Pas pu m’empêcher d’aller lire sur l’ordi l’article du Monde qui s’intitule « une rentrée littéraire prometteuse », même si je sais bien que c’est pas eux qui font la pluie et le beau temps, et que c’est à nous de faire le job pour les livres qu’on souhaite défendre – par exemple eu plaisir à voir surgir Thomas Giraud qui publie une fiction biographique sur Élisée Reclus (pourtant chez un « petit » éditeur, La Contre Allée) et apparemment ils ont manqué à citer les Vies prolongées d’Arthur Rimbaud de Thierry Beinstingel qui est pourtant un fameux morceau.

Pas beaucoup lu les journaux sur mon ordi ces dernières semaines, le Monde est tout confit de religion molle, et s’incliner devant l’air du temps c’est pas trop mon truc – serais plus enclin à être bien plus activement athée, alors qu’en général j’embête pas le monde avec ça. Plus tu rajoutes les jeux olympiques ou leur série minable sur la vie privée du d’Ormesson plein de maisons c’est à pleurer.

C’est juste une phrase qui m’a fait tiquer : le journaliste (Eric Loret s’appelle, je le croyais à Libé ce gars pourtant), et ça change pas, dans la marée commerciale on parle de « cru » comme si déjà on savait que de tout ça dans deux mois plus personne en parlera, c’est un article qui cherche à réfléchir, ce qu’est pas fréquent dans le Monde des Livres, il cite même l’ami Dominique Viart (sans dire où il a été pêcher ces réactions de Dominique d’ailleurs ?), c’est une sorte de retournement un peu naïf : « face à l’actualité menaçante et la difficulté croissante de comprendre le ­délitement de ce qui a pu constituer ­naguère notre monde, un certain roman français persiste à tourner en rond, à narrer l’épopée de la généalogie et du patrimoine ». Comme si le roman de rentrée littéraire n’était pas toujours constitué à 85% de daube sur histoires de famille et couples en détresse, mais comme si aussi cette question d’une actualité menaçante était nouvelle.

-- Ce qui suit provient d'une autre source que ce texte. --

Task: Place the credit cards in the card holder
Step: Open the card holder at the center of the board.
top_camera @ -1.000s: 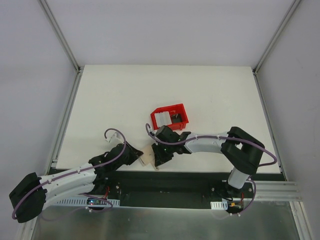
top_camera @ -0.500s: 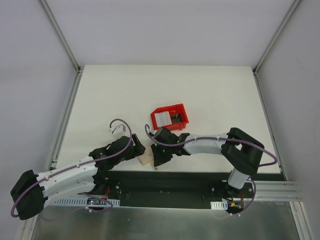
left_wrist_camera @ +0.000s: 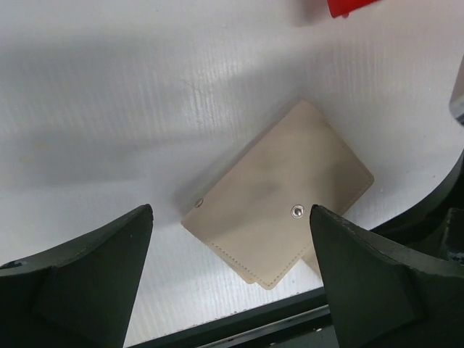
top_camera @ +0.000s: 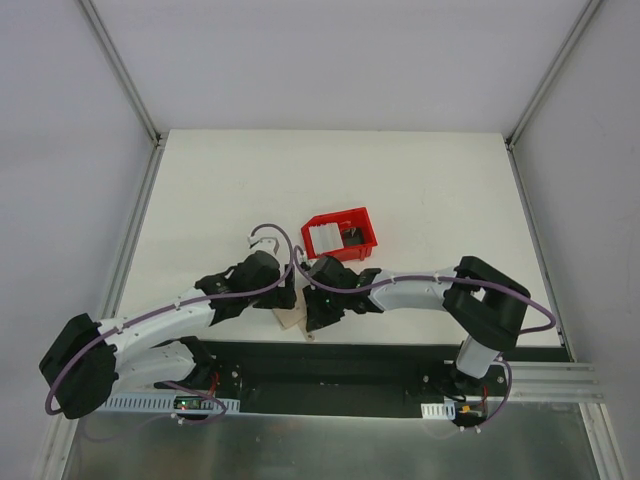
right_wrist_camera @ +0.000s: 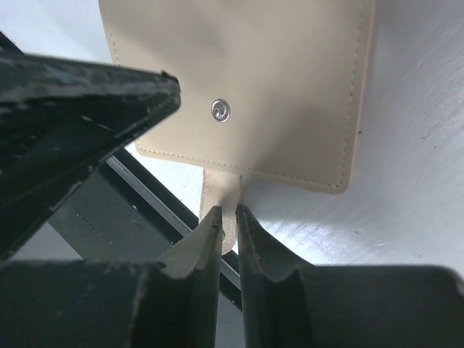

Je vais pas en faire des tartines là-dessus, mais est-ce que l’horizon noir dont parle Baudelaire ce n’est pas notre avant-dire dans chaque mot qu’on écrit, sans même convoquer le écrire après Auschwitz d’Adorno ?

C’est plus une question de rôle et de posture dans la littérature. J’en connais, de jeunes grands intellectuels engagés qui une fois par mois écrivent au courrier des lecteurs du Monde ou de Libé, moi je serais plutôt à me radicaliser précisément dans l’interrogation sur la littérature elle-même. Là ça fait une semaine que je marine dans Baudelaire les mois qui suivent son retour à Bordeaux, évidemment qu’on se pose des questions sur son propre être citoyen.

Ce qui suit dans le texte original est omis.